Exercise details — Below is a listing from which only part is wanted; return exactly the lines from the one with "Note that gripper" up to and including the one with "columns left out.".
··· Input data ···
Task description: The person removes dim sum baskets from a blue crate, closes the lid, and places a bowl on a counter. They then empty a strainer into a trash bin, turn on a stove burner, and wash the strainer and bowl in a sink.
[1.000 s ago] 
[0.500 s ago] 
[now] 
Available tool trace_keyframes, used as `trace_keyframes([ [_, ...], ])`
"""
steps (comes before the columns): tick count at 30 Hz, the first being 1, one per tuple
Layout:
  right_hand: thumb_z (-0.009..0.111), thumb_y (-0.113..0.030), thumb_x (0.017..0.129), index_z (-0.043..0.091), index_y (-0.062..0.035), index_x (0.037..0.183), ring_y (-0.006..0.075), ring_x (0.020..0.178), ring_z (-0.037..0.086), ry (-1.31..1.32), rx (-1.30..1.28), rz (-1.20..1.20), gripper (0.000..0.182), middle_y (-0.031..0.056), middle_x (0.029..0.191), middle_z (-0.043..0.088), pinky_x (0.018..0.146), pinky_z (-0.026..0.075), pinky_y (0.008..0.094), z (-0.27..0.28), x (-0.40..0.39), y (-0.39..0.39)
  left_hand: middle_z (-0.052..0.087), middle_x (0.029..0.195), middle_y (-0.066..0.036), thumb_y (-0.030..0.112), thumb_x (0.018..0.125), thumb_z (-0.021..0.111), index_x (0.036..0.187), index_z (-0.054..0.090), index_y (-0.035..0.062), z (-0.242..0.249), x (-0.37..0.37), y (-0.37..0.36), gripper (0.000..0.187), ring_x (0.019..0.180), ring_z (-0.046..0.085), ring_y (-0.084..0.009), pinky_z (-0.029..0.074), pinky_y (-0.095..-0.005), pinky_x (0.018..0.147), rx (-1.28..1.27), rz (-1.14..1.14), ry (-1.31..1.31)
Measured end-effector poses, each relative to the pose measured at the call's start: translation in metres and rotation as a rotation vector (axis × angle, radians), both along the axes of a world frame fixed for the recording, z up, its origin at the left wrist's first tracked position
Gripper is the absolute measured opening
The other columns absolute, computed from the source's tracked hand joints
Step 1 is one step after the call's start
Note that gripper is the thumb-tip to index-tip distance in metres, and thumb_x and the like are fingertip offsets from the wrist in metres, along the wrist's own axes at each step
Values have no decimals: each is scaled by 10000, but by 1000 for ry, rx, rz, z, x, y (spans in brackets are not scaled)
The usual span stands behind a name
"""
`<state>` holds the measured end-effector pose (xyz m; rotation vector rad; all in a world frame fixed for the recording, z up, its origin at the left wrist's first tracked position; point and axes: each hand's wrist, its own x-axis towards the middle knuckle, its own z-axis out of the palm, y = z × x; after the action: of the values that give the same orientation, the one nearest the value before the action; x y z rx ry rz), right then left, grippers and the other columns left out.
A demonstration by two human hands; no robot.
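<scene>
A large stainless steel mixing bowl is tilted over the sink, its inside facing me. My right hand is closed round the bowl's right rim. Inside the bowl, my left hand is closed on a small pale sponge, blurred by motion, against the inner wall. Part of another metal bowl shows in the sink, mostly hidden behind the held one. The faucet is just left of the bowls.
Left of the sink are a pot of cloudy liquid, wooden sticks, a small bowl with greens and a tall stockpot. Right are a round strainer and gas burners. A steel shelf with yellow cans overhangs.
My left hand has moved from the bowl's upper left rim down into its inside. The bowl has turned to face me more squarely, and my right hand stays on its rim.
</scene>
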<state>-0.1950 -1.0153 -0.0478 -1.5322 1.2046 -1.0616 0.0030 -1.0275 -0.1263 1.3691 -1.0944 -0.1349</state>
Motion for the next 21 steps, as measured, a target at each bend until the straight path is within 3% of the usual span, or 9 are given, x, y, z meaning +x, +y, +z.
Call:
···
Exercise answer —
Note that gripper is the thumb-tip to index-tip distance in metres, and thumb_x and the like are fingertip offsets from the wrist in metres, along the wrist's own axes at each step
Values have no decimals: each is scaled by 10000, but by 1000 for ry, rx, rz, z, x, y (spans in brackets are not scaled)
The usual span stands behind a name
"""
`<state>` holds the measured end-effector pose (xyz m; rotation vector rad; all in a world frame fixed for the recording, z up, its origin at the left wrist's first tracked position; point and axes: each hand's wrist, its own x-axis towards the middle knuckle, its own z-axis out of the palm, y = z × x; after the action: of the values that give the same orientation, the one nearest the value before the action; x y z rx ry rz), right then left, grippers and the other columns left out.

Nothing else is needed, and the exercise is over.